# Stereo Mix aufnahme Programm



## LexusTheSecond (19. Oktober 2004)

Hallo.
Ich suche seit neuen ein Programm mit den man einen Titel über Stereo Mix aufnehmen und als MP3 Datei nach der Aufnahme speicher kann.
Zwar habe ich es mit den Sound - Audiorecorder von Windows probiert aber mit den ist die Qualität nicht gerade atemberaubend.
Danke


----------



## gaunki (19. Oktober 2004)

Vielleicht ist Dir mit Nero Wave Editor geholfen. Ist beim Kauf von Nero Burning Rom inkludiert.
Funktioniert über den Line-In Eingang ganz hervorragend.
Nimmt zwar in Wave auf, aber Du kannst es anschließend in Mp3 kodieren.


----------



## LexusTheSecond (19. Oktober 2004)

Ich brauche aber leider ein Programm das über Stereo Mix, also das was der PC ausgibt aufnimmt. (Ist zwar ein bisschen bekloppt aber ich brauche es)


----------



## gaunki (19. Oktober 2004)

Nun ja, ich kann z.B. einstellen was ich Aufnehmen möchte.
Dabei kann ich "Was ich höre" aufnehmen.

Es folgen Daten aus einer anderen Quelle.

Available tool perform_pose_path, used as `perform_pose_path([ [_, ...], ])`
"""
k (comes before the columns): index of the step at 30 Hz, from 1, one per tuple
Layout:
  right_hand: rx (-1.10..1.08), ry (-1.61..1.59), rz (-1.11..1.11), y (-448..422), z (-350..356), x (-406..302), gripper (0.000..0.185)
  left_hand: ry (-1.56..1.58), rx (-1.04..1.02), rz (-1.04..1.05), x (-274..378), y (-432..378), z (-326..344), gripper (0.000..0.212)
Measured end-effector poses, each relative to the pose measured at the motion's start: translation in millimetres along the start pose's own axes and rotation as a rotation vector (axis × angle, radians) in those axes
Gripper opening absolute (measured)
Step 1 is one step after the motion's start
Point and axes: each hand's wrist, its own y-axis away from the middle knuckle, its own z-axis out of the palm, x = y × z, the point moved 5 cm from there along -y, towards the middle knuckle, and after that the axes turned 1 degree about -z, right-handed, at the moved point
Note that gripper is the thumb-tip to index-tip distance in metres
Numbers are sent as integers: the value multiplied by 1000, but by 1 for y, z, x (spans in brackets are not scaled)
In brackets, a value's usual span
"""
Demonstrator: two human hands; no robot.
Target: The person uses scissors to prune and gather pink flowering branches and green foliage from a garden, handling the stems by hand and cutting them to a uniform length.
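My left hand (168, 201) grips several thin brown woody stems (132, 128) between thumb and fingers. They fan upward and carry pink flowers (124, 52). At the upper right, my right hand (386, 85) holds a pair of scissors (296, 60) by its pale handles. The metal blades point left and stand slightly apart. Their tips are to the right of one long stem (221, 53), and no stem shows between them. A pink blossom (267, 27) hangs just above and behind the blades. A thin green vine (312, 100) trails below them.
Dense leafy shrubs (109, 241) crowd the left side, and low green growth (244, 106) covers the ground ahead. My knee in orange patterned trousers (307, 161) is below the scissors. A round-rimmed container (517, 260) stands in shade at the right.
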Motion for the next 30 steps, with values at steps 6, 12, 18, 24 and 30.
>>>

Liegt vielleicht auch an der Soundkarte.
Und "Was ich höre" ist im Normalfall was der PC ausgibt, oder etwa nicht?


----------



## LexusTheSecond (19. Oktober 2004)

Genau.
Ok ich werde es mal gleich mit den Programm mal versuchen (wenn ich die CD irgenwo finde)


----------



## liquidbeats (20. Oktober 2004)

LexusTheSecond Jet audio oder Audio Jet ka wie sich das jetzt schimpft.
Dieses Programm ist dein Freund 

es erklärt sich Praktisch von alleine 


Gruß Andy


----------